[lbo-talk] Imperial Chickens Come Home to Roost

Carrol Cox cbcox at ilstu.edu
Sat Nov 13 06:11:49 PST 2010


I might add to Miles's point that the concept of THE Work of Art is itself a fairly modern concept, not quite born yet in the early 185h-c.

Carreol

-----Original Message----- From: lbo-talk-bounces at lbo-talk.org [mailto:lbo-talk-bounces at lbo-talk.org] On Behalf Of Miles Jackson Sent: Friday, November 12, 2010 9:09 PM To: lbo-talk at lbo-talk.org Subject: Re: [lbo-talk] Imperial Chickens Come Home to Roost

Chuck Grimes wrote:
> Visual artists aren't trained to be writers or lecturers, so I don't
> really expect to get much enlightenment from them about the meaning of
> the work they produce... Miles
>
> ---------
>
> Well that is the prevaling ideology. But you see what that means in
> terms of art education, and the role of the arts in the intellectual
> life of a community. It means their disappearence and reduction of the
> arts as elements of life.
>

I'd say the prevailing ideology is that the Artist should be able to articulate the True Meaning of the Work. For me, this assumption reflects the capitalist concept of the person as an autonomous, personally responsible individual. However, no work of art is the isolated product of a single person; it is in fact the result of a complex constellation of social relations (Marx's cherry trees in German Ideology come to mind, if that reference helps). Thus it makes no sense to ask the artist what the work "means", because the work is a product of more than the artist's individual intent.

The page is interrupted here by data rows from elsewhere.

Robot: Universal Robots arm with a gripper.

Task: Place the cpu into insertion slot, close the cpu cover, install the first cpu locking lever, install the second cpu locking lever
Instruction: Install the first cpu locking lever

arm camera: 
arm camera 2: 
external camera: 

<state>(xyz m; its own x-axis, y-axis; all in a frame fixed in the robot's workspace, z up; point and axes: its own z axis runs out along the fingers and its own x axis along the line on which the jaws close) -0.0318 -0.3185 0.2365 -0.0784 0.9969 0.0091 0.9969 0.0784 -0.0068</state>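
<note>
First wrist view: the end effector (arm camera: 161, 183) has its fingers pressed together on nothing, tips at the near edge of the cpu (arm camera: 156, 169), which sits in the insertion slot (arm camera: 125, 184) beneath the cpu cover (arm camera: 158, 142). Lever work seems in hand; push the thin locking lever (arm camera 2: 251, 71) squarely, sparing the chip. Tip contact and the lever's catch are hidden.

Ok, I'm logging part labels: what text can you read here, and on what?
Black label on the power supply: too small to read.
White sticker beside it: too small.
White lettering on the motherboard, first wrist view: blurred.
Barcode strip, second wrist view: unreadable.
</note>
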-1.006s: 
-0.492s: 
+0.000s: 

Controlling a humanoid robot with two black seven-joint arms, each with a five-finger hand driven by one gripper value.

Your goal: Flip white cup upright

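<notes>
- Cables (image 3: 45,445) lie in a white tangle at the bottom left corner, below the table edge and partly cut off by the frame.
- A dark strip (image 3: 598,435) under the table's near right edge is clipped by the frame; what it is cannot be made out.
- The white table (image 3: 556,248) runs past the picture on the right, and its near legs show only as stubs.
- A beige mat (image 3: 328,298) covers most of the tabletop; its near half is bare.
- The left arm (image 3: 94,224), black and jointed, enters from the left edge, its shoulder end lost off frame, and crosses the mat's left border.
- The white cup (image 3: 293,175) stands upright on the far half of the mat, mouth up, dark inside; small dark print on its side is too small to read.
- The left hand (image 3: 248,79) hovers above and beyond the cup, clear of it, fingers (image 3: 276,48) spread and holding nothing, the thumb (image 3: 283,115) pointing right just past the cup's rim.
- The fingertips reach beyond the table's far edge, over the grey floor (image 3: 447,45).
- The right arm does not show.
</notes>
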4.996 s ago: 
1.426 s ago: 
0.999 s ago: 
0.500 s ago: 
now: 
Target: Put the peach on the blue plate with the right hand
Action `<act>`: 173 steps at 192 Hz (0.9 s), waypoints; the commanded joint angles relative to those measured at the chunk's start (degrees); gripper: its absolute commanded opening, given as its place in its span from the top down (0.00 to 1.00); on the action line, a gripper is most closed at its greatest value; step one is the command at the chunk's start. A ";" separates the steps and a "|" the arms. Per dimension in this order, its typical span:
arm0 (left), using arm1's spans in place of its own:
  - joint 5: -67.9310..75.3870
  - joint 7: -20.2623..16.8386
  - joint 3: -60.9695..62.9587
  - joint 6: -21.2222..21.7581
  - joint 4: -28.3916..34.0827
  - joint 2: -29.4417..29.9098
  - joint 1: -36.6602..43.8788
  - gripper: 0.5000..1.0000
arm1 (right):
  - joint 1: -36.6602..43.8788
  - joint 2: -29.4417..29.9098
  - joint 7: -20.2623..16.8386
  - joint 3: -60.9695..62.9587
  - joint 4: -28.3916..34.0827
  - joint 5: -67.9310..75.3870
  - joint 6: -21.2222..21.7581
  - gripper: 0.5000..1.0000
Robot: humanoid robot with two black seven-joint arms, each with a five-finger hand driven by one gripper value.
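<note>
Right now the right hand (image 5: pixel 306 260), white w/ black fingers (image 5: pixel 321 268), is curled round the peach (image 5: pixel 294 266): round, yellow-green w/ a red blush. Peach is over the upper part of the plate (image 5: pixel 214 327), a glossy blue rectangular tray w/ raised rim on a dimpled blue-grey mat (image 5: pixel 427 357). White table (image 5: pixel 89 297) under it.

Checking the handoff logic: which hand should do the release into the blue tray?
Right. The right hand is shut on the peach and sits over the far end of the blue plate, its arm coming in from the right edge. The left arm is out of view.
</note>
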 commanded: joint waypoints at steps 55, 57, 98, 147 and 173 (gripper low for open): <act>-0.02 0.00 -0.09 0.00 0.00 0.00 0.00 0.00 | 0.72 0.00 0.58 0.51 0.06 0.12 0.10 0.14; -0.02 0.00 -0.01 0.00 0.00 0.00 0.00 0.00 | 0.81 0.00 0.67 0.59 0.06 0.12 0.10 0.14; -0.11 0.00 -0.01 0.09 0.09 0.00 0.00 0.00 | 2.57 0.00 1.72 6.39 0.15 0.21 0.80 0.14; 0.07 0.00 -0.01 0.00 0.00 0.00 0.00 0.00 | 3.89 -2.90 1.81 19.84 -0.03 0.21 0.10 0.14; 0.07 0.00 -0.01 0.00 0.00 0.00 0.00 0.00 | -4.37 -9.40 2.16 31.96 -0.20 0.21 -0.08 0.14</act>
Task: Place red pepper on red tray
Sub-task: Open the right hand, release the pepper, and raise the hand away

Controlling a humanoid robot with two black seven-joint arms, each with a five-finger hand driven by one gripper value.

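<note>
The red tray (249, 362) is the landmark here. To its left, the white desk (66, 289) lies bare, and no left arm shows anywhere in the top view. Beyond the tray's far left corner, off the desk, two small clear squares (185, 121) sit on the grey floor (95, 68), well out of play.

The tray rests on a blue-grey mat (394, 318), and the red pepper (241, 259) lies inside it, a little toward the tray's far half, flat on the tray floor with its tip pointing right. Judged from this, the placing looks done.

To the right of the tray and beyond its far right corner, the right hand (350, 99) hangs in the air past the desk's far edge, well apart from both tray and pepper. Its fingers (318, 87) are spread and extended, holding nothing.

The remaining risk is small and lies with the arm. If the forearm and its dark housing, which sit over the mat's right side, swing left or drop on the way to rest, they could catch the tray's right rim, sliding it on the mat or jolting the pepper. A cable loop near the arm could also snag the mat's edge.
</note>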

I'm not sure what any of this has to do with art education. I work with Art faculty at my community college, and I have observed no correlation between being a gifted artist and being a good art teacher. Helping people develop their artistic skills is one task; creating art is another. I agree wholeheartedly that an art teacher must be able to effectively communicate about art; I see no reason why an artist should.

Sure, an artist could take the time to develop the writing and presentation skills, but then they have less time to create art. I say: let the visual artists create art! There are plenty of other people who can provide the narrative.

I recognize that this requires us to give up the idea of the artist as the one true arbiter of what a work of art means, but as far as I'm concerned, the sooner we abandon that bulwark of capitalist ideology, the better.